Meeting Abstract
6.4 Friday, Jan. 4 Incline hopping by kangaroo rats: Is there a division of labor? MCGOWAN, CP*; SHINE, C; University of Idaho cpmcgowan@uidaho.edu
Muscle-tendon specializations associated with specific modes of locomotion are often linked to trade-offs in function. In wallabies, the short, pinnate muscle fibers and long, thin ankle extensor tendons are well suited for elastic energy and return. However, they have a limited capacity to generate net mechanical work and control joint position. Because of this, there is a division of labor within the hind limb when performing tasks that require work to be done against the environment such hopping up an incline. Kangaroo rats share a similar hind limb morphology with wallabies, expect their ankle extensor tendons are relatively thicker and are thus better suited for generating work and controlling joint position. The goal of this study was to determine if a division of labor between proximal and distal muscles also exists during incline hopping by kangaroos rats, or if relatively thicker tendons enable all joints to contribute equally to raising the body’s center of mass. To test this, we collected data from desert kangaroo rats (D. deserti) as the hopped up a track inclined to 10, 15, 20 and 25 degrees. High speed video and ground reaction force data were combined in an inverse dynamics analysis to calculate the mechanical power and net work developed at each joint.
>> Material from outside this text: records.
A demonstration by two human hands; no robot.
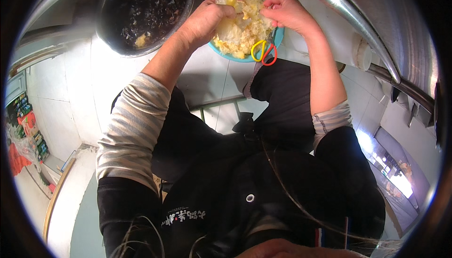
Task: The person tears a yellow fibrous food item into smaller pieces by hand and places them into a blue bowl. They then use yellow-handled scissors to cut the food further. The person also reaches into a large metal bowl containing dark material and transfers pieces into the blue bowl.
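Observation:
A turquoise basin is heaped with pale yellowish, frilly pieces that look like soaked snow fungus. Over its left side, my left hand grips a translucent pale clump of fungus between thumb and fingers. My right hand is above the basin's right side, thumb and fingertips drawn together. Whether a small piece is pinched there is too unclear to tell. Scissors with one yellow and one red handle loop rest on the basin's near right edge, their blades partly hidden.
To the left stands a large metal basin of dark liquid with small floating bits and one yellowish piece. A curved metal rim arches at upper right, beside a white container. Between my knees is a low frame bar on the tiled floor.

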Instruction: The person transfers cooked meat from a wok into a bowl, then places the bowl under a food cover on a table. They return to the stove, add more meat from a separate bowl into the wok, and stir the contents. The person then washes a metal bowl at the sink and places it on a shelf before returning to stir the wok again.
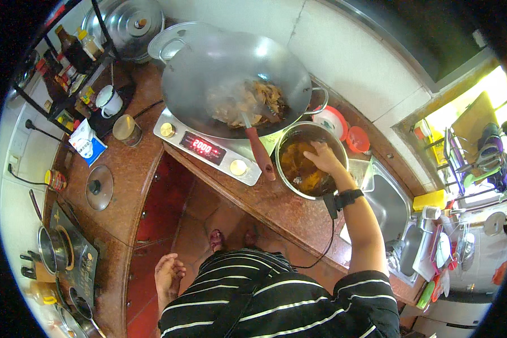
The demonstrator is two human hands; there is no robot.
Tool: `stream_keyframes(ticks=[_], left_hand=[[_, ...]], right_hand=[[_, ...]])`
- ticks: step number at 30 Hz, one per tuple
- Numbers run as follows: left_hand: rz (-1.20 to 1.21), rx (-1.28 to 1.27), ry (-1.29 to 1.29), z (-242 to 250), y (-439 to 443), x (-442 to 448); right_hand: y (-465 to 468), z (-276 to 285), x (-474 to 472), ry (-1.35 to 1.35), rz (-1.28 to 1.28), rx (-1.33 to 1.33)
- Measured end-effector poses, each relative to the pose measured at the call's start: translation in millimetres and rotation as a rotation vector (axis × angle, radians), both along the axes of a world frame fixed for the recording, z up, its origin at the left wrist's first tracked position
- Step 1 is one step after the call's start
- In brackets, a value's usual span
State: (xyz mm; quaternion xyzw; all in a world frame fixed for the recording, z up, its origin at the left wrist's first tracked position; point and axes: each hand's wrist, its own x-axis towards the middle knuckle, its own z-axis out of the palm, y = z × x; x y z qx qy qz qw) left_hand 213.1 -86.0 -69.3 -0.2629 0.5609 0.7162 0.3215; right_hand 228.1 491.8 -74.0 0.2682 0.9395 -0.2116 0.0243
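Fingers spread, my right hand (323, 158) reaches over a steel pot (282, 177) of brown liquid with orange-brown patches; whether the fingertips touch the liquid I cannot tell. My left hand (169, 270) hangs beside my striped shirt, fingers loosely curled, holding nothing visible. Left of the pot, a large steaming wok (203, 63) sits on an induction cooker (228, 162) with a lit red display. Brown sliced food (266, 101) lies in the wok. A spatula with a red-brown handle (260, 154) rests in it, its handle over the wok's near rim.
A red-rimmed bowl (338, 120) and a red bowl (358, 139) stand behind the pot, with a sink (386, 203) to the right. At left are a glass lid (99, 188), a jar (127, 131), a salt-like blue-and-white packet (88, 143) and a white enamel mug (109, 101).
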Motion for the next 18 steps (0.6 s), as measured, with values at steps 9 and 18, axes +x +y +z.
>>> stream_keyframes(ticks=[9,18], left_hand=[[-0.012,-0.007,-0.009,0.8,5.7,11.3],[-0.019,0.005,0.004,2.4,12.4,18.9]], right_hand=[[-19.2,-18.6,-32.6,-0.071,0.215,-0.027],[-47.2,-25.0,-13.9,-0.028,0.672,0.053]])
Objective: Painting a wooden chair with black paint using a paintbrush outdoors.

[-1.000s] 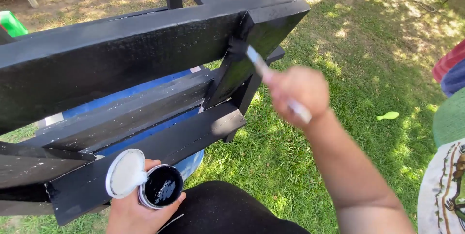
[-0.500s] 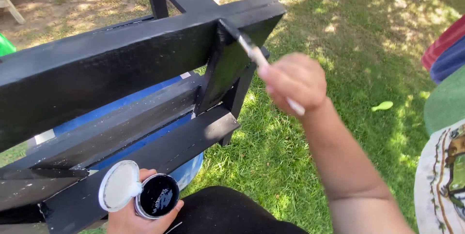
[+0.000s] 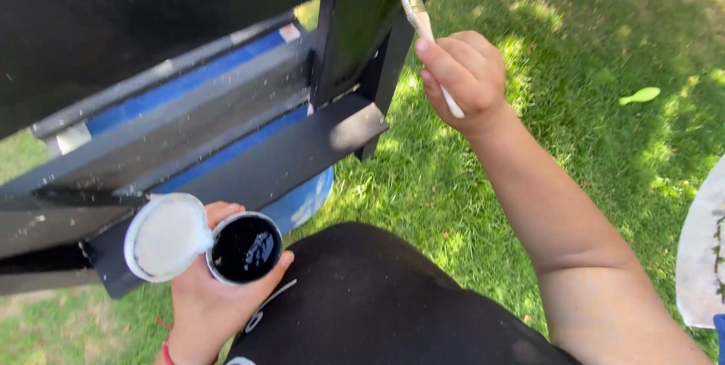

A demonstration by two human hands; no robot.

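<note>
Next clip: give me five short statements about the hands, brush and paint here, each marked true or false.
1. The right hand holds a brush whose bristles touch the black boards. True.
2. The left hand holds a cup of white paint. False: the paint in it is black.
3. The lid is shut over the cup. False: it is open, flipped to the side with its white inside showing.
4. The work is done over grass. True.
5. Something red shows behind the boards. False: what shows there is blue.
</note>
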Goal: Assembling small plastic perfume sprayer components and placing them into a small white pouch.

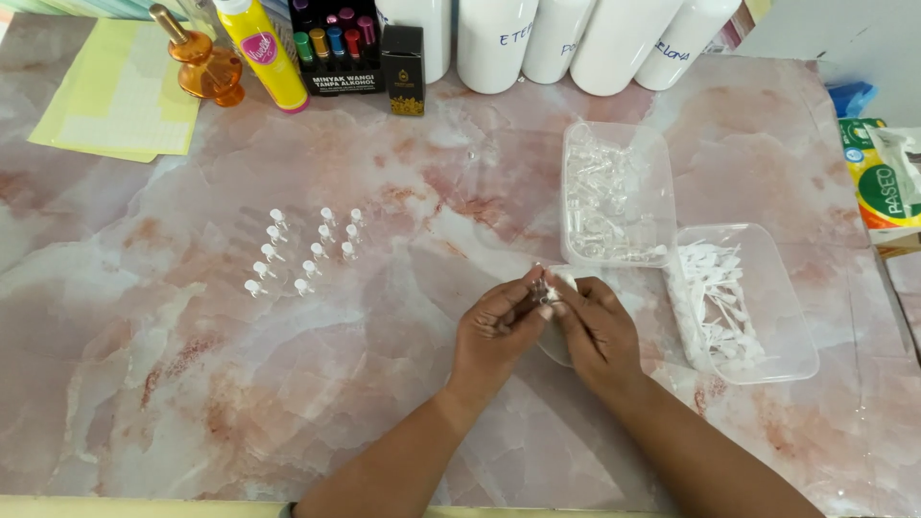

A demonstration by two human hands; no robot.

Our results show that the net mechanical work done by the ankle is largely independent of slope, whereas the work done the hip and knee both increase significantly. At the highest slope, 44% of the positive mechanical work was developed by the hip, compared to 35% but he knee and 20% by the ankle. Therefore, similar to wallabies, muscles acting at the proximal joints are primarily responsible for modulating mechanical power output during incline hopping. However, the ankle extensors do contribute, suggesting that there is not a similar division of labor.